A world characterized and fashioned by such a breed of data literacy would put the position of current 'leaders' in jeopardy, for their power largely hinges on opacity, secrecy, credulity, insecurity, and so on.

A conceptualization of data literacy where data is used by and for people

In many ways, such data literate citizens and societies would and hopefully will soon use data—"to achieve their goals (…) and to participate fully in their community and wider society”. But they would use data as a socio-political anchor and lever—considering here data as a singular term. Doing so does and will often require some abilities to use data the way it is explicitly or implicitly meant in a skill-based conceptualization of data literacy—where data are considered plural, and valuable. But being able to use data in that latter sense (running a regression) is neither a necessary nor sufficient condition for being able to use data in the former sense.

A purely skills-based conceptualization of data literacy ("being able to use or analyze data") requires caring neither about where the data come from nor what their analysis is for. In contrast a conceptualization of data literacy where data is used by and for people "to achieve their goals (…) and to participate fully in their community and wider society” demands assessing means and specifying ends in light of agreed-upon societal norms—primarily ethical and philosophical. In some cases, a data literate individual would opt not to use data, if collected unethically or that may cause harm. Neither "data" nor "use" means the same thing in these two cases: in the former, data are resources to be exploited to fuel or grease existing power systems. In the latter data is an ecosystem to be shaped to challenge these very power systems.

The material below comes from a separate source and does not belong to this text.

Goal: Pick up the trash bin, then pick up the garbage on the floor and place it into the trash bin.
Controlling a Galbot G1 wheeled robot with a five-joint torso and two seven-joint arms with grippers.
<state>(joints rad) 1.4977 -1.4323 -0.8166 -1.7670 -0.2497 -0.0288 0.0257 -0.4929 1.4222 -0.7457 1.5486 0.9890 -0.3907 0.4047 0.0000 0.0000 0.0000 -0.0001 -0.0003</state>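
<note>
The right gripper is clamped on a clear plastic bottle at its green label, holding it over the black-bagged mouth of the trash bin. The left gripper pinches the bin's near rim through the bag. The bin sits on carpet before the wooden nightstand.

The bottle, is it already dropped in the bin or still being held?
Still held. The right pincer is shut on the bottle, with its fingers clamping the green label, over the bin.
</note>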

The repeated mention of the phrase "to achieve their goals (…) and to participate fully in their community and wider society” of UNESCO's definition of literacy to describe the purpose of a broadened and thickened conceptualization of data literacy is of course not incidental. To be literate in the 21st Century, where being literate means being able to be an agent of change, our children will need to be data literate, defined as having "the desire and ability to constructively engage in societies through and about data".[v] Reciprocally, anyone who is data literate will be literate. There will be various levels of data literacy along a continuum of learning, the same ways there have been and remain different levels of literacy. And so I argue that for the children of the first and future 'data generations' of humans, data literacy will not be dissimilar to literacy, this concept that "would seem to be a term that everyone understands, (…), [but] (..) has proved to be both complex and dynamic"—adapting to circumstances and contexts. In the near future literacy will evolve and expand to include and then become data literacy such that data literacy will be literacy—literacy in a world and age of data.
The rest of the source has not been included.